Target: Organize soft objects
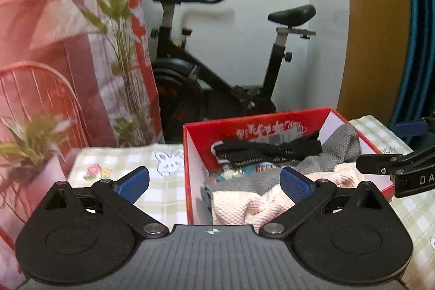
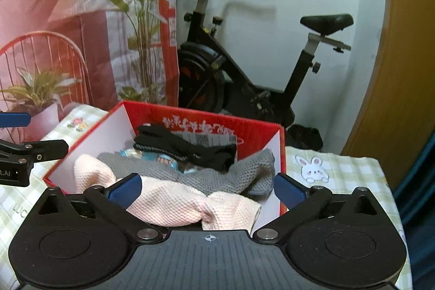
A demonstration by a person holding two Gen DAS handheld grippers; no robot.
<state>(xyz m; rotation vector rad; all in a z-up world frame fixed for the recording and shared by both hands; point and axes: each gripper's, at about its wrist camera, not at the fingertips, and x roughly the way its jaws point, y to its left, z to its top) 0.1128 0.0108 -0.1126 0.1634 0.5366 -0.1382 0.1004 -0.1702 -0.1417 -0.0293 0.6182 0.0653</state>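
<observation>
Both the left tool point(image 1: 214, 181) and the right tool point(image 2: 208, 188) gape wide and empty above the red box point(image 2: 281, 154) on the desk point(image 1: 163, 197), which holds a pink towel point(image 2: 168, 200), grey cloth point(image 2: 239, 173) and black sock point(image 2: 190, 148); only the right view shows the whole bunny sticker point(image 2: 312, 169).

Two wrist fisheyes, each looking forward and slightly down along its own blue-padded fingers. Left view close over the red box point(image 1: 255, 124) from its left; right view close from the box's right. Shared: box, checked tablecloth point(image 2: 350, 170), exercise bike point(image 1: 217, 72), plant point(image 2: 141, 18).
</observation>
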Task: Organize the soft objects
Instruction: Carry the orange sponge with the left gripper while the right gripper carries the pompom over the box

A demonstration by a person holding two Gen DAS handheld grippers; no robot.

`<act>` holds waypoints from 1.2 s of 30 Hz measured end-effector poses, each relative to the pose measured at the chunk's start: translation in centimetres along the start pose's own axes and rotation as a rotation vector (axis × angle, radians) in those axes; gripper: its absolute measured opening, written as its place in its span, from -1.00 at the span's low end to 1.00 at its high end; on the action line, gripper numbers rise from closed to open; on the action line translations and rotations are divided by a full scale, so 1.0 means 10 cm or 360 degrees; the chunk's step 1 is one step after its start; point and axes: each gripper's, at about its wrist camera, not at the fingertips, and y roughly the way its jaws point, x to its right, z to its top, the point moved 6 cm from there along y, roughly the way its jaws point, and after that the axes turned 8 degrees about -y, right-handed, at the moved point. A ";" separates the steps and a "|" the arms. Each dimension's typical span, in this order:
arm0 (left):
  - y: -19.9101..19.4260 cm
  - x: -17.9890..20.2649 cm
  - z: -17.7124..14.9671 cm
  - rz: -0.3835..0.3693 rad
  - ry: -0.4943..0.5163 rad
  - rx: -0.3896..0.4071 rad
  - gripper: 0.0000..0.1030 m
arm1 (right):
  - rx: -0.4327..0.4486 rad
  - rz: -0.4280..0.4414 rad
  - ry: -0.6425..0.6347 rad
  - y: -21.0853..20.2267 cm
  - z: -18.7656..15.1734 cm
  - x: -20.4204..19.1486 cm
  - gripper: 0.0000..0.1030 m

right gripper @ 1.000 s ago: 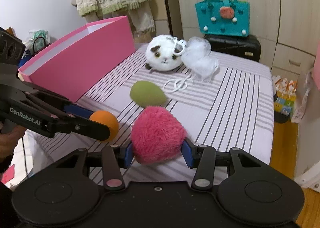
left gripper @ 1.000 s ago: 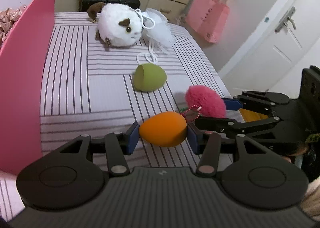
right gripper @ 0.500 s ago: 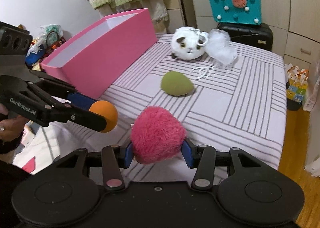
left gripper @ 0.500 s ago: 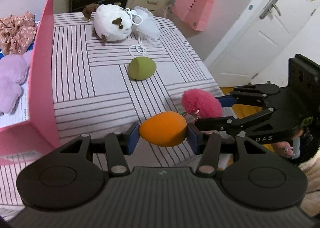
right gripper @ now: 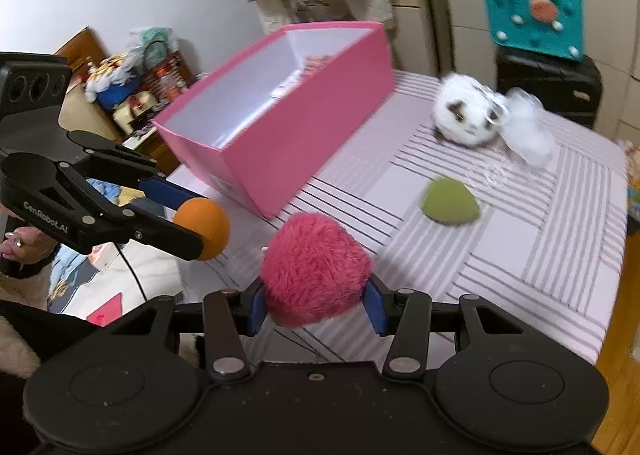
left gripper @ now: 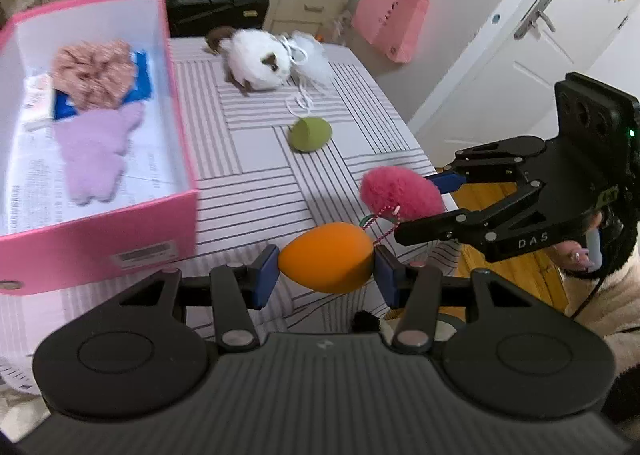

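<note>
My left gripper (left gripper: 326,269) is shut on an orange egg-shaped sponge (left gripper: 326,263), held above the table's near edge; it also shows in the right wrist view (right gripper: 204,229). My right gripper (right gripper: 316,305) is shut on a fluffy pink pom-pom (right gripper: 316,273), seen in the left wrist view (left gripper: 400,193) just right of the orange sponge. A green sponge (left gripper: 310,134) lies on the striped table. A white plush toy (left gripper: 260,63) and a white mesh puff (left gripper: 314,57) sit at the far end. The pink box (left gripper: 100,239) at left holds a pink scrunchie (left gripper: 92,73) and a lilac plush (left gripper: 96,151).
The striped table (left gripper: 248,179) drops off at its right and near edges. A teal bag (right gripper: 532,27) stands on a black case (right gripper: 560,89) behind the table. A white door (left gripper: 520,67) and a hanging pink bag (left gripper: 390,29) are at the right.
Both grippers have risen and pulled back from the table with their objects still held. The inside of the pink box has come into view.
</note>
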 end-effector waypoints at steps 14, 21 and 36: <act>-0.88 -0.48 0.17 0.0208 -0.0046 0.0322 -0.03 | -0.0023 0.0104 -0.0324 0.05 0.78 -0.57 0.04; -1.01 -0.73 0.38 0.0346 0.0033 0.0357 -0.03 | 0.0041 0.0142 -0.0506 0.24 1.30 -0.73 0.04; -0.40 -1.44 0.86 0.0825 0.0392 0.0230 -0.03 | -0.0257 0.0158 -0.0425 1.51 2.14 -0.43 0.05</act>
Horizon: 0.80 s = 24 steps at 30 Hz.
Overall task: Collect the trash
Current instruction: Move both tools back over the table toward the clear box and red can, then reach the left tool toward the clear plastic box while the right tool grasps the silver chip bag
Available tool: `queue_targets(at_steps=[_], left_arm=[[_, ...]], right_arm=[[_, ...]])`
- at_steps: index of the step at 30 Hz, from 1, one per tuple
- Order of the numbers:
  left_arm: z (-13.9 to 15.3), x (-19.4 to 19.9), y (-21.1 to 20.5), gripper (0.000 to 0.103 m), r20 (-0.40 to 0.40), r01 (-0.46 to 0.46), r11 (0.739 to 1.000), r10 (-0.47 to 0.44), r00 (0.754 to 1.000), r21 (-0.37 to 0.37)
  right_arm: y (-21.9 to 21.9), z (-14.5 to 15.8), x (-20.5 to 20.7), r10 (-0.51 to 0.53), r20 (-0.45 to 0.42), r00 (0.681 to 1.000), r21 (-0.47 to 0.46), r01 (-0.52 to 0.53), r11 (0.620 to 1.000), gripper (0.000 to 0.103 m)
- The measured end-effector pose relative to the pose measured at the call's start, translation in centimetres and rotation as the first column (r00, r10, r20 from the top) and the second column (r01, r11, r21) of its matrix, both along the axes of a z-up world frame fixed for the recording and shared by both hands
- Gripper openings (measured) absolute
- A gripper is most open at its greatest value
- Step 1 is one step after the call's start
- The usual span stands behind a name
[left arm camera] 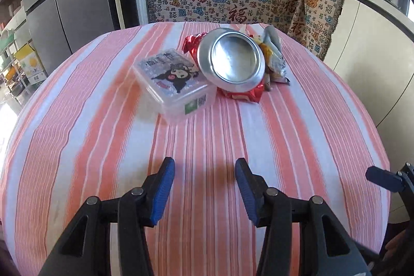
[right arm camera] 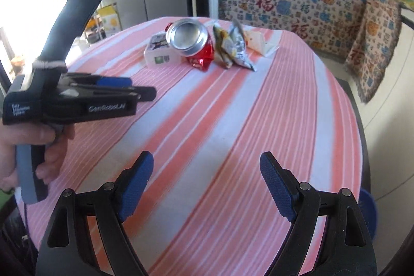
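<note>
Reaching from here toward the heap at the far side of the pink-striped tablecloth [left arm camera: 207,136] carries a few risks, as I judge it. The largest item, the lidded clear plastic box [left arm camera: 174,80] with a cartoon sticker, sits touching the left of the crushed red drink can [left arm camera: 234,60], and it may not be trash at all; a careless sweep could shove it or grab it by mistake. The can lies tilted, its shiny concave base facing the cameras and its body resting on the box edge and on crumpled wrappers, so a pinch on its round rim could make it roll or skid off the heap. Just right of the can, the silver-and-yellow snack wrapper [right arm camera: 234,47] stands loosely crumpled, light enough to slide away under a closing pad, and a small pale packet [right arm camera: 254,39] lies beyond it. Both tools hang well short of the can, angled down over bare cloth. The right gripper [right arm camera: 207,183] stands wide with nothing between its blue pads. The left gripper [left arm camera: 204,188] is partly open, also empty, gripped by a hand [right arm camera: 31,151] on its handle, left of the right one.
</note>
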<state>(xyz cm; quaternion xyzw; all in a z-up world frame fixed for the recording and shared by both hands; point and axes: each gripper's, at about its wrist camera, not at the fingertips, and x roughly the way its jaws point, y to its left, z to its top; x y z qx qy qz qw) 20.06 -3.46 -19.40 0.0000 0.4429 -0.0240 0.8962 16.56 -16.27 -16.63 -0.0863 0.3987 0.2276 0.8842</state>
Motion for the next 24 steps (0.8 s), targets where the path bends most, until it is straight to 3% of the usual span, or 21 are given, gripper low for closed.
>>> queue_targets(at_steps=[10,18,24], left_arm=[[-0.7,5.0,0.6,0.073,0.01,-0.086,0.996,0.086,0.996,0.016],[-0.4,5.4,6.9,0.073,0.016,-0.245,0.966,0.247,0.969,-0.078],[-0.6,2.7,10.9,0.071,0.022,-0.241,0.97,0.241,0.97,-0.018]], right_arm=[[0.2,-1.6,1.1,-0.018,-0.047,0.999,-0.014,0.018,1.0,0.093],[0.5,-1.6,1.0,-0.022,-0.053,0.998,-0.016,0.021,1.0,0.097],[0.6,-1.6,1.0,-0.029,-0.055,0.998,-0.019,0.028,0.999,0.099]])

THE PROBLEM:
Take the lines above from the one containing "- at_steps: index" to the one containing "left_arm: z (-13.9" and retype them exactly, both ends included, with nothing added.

PROBLEM SOLUTION:
- at_steps: index of the step at 30 Hz, from 1, one per tuple
- Order of the numbers:
  left_arm: z (-13.9 to 15.3), x (-19.4 to 19.9), y (-21.1 to 20.5), gripper (0.000 to 0.103 m), r20 (-0.40 to 0.40), r01 (-0.46 to 0.46), r11 (0.739 to 1.000), r10 (-0.47 to 0.44), r00 (0.754 to 1.000), r21 (-0.37 to 0.37)

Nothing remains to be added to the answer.